The reunion was at 6 p.m. Saturday, May 28, at Westchester Village in Fairmont, WV. So, that morning I drove to Monongah (childhood playground of Miami Dolphins coach Nick Saban) and had my photos taken in front of my birthplace, in front of the house we rented and then the house that my parents bought from Consolation Coal Company because it had indoor plumbing and ours didn’t. I was 12 the first time I used the bathroom without winter windburn on my bum.
Other photos were taken:
-- At the edge of the holler (yes, I know how the outside world spells it) where I had wrecked by going over the edge with about every vehicle that my parents bought me. Once, a neighbor knocked on my Mom’s door and, when she answered, handed my unconscious body to her with “Here’s your son.”

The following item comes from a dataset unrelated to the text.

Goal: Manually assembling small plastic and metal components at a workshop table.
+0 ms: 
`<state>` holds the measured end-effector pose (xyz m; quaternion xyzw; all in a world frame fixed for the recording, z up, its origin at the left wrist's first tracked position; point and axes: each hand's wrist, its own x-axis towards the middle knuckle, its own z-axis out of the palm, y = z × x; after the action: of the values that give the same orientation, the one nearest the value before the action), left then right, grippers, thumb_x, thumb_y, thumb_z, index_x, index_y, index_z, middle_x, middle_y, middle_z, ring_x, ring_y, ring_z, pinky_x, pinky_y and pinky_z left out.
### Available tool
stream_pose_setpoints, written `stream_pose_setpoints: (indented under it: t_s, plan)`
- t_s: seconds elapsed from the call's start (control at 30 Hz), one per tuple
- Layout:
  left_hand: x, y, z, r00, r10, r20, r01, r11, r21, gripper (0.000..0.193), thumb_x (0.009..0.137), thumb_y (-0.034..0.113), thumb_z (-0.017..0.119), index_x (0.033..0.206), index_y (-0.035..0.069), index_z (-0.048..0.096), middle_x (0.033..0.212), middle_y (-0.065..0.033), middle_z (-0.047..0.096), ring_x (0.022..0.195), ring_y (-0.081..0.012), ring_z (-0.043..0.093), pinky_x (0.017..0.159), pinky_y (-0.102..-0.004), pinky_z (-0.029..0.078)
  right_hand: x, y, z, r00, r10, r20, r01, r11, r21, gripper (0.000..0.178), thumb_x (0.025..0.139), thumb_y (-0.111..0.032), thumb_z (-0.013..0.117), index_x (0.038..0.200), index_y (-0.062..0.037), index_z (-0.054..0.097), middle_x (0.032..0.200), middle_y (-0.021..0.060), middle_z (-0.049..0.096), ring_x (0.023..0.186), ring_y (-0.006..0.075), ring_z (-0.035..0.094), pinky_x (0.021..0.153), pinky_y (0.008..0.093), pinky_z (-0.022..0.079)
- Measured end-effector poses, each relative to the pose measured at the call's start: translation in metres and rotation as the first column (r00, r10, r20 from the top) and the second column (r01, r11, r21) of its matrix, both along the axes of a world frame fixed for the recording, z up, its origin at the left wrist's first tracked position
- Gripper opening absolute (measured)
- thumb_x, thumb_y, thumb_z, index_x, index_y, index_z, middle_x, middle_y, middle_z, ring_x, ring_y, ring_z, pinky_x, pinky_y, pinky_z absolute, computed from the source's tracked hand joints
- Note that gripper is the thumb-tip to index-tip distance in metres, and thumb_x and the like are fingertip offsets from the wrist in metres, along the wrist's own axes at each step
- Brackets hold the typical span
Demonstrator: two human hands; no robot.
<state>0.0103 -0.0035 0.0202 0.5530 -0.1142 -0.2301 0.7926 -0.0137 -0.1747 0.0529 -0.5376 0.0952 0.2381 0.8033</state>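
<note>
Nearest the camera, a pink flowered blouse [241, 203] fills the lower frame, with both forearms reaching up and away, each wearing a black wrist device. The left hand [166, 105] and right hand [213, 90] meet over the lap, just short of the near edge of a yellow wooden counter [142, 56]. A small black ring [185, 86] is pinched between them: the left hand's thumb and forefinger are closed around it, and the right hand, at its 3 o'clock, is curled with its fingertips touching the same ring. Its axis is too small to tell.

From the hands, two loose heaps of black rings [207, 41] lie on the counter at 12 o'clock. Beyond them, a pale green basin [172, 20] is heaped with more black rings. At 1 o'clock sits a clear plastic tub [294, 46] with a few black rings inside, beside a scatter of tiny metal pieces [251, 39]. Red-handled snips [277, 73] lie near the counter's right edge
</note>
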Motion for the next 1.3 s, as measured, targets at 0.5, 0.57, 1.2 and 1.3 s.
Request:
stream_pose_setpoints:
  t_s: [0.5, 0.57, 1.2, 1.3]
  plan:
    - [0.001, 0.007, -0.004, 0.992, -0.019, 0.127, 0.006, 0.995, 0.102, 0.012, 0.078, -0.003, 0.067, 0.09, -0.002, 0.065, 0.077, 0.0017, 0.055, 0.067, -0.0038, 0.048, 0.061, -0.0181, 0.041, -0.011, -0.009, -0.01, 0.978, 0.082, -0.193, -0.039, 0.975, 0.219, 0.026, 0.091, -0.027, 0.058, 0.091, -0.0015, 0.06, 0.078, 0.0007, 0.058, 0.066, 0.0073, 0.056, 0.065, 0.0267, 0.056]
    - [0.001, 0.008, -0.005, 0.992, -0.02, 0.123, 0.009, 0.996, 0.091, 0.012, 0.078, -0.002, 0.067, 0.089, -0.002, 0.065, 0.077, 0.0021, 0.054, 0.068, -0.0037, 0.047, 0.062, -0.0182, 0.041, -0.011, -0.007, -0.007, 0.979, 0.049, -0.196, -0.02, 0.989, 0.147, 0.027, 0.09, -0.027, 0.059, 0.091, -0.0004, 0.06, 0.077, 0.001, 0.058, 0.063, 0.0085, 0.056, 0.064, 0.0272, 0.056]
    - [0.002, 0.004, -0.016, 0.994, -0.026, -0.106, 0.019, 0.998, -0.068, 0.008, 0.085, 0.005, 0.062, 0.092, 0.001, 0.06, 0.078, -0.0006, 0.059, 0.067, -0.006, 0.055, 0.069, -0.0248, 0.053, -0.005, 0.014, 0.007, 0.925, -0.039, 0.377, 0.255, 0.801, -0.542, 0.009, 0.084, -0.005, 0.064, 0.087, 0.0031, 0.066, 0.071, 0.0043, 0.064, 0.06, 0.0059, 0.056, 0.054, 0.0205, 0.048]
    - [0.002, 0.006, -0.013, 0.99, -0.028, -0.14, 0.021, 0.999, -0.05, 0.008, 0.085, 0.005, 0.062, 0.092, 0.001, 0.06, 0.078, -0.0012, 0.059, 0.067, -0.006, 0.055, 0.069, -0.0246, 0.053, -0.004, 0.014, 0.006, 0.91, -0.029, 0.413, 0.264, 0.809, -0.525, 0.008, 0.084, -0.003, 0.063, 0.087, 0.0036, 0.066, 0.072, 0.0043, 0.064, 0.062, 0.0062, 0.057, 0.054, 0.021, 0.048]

-- At my aunt’s grocery where I hung upside down while clinging to a second-floor metal railing 15 feet above the concrete till a customer grabbed me by the ankles.
-- The steep Jackson Street hill where we did our sledriding at tremendous speeds because we poured water on the road in winter so it would freeze, and the Jackson Street residents countered with coal ashes, which we counter-countered with more water.
-- The concrete steps above the street car station (electric trolley to young whippersnappers) where daredevil Bill rode me double (I was on the handlebars) on his bicycle as we bumpty-bumped down, by my count after looking at the photo, 49 steps.
As I said, I had been to my Class of 1950’s 50-year reunion in 2000 with my late wife, Monia, but there were several who didn’t make it then who showed up this time, including the classmate with the deerskin suit (he shot it; someone else stitched it together). And some who didn’t make it to the evening’s dinner/dance showed up at the 1 p.m. lunch I arranged at Say-Boy Restaurant on Country Club Road, just down the street from Country Club Bakery, birthplace of the pepperoni roll (Food TV cable network had a piece on the bakery).
I can’t wait for the Class of 1950’s 60-year reunion in 2010. By then, it may be a Wheelchairs R Us event, particularly if I decide to take on that holler again.